#### [Task to complete]
Starting from the first line below, copy the whole listing exactly.

*-*-*

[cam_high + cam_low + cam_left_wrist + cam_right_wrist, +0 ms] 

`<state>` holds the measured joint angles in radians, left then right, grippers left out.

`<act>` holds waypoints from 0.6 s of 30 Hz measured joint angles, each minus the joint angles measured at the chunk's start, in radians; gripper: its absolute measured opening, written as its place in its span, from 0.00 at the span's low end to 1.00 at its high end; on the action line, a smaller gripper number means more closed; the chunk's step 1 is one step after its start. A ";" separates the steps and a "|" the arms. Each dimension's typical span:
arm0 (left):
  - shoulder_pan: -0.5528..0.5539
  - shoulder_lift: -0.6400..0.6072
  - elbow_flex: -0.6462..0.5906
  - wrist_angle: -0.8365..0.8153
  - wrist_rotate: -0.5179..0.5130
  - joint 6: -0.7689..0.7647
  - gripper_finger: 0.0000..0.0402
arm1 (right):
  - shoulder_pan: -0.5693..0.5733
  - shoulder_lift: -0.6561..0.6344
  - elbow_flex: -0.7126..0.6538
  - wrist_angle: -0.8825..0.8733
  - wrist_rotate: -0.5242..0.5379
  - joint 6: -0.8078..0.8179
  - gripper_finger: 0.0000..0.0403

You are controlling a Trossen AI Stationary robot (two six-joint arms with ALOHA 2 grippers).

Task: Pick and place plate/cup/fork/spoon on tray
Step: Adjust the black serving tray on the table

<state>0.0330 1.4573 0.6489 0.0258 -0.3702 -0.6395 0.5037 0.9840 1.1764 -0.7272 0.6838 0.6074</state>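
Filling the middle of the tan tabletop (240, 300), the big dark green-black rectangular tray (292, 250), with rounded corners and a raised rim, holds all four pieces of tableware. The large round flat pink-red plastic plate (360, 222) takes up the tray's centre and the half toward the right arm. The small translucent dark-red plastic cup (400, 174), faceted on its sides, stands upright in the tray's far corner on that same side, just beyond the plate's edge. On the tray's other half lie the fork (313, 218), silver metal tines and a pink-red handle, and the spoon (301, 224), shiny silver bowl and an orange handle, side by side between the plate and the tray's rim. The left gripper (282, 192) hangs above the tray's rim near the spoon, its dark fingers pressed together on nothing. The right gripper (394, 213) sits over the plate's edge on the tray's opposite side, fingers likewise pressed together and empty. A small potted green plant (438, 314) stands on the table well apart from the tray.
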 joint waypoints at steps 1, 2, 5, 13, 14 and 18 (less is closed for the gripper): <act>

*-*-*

#### [Answer box]
[cam_high + cam_low + cam_left_wrist + cam_right_wrist, +0 ms] 

`<state>` holds the measured joint angles in radians, left then right, grippers left out.

`<act>` holds waypoints from 0.6 s of 30 Hz measured joint angles, each minus the joint angles measured at the chunk's start, in radians; gripper: its absolute measured opening, written as its place in its span, from 0.00 at the span's low end to 1.00 at its high end; on the action line, a smaller gripper number means more closed; the chunk's step 1 is one step after its start. A ";" separates the steps and a "|" the arms. Each dimension's typical span:
arm0 (left):
  - shoulder_pan: -0.5528..0.5539
  - shoulder_lift: -0.6400..0.6072
  - elbow_flex: -0.6462..0.5906
  - wrist_angle: -0.8365..0.8153
  - wrist_rotate: -0.5179..0.5130
  - joint 6: -0.7689..0.7647
  - gripper_finger: 0.0000..0.0402
arm1 (right):
  - shoulder_pan: -0.5693..0.5733
  - shoulder_lift: -0.6561..0.6344
  - elbow_flex: -0.7126..0.6538
  - wrist_angle: -0.8825..0.8733
  - wrist_rotate: -0.5242..0.5379
  - joint 6: -0.8078..0.8179
  - gripper_finger: 0.0000..0.0403

You are controlling a Trossen AI Stationary robot (two six-joint arms with ALOHA 2 grippers).

Task: Pick and place plate/cup/fork/spoon on tray
Step: Adjust the black serving tray on the table

<state>0.0330 1.4573 0.6489 0.0258 -0.3702 -0.6395 0.5037 0.9840 1.1764 -0.7272 0.6838 0.6074</state>
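Filling the middle of the tan tabletop (240, 300), the big dark green-black rectangular tray (292, 250), with rounded corners and a raised rim, holds all four pieces of tableware. The large round flat pink-red plastic plate (360, 222) takes up the tray's centre and the half toward the right arm. The small translucent dark-red plastic cup (400, 174), faceted on its sides, stands upright in the tray's far corner on that same side, just beyond the plate's edge. On the tray's other half lie the fork (313, 218), silver metal tines and a pink-red handle, and the spoon (301, 224), shiny silver bowl and an orange handle, side by side between the plate and the tray's rim. The left gripper (282, 192) hangs above the tray's rim near the spoon, its dark fingers pressed together on nothing. The right gripper (394, 213) sits over the plate's edge on the tray's opposite side, fingers likewise pressed together and empty. A small potted green plant (438, 314) stands on the table well apart from the tray.
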 joint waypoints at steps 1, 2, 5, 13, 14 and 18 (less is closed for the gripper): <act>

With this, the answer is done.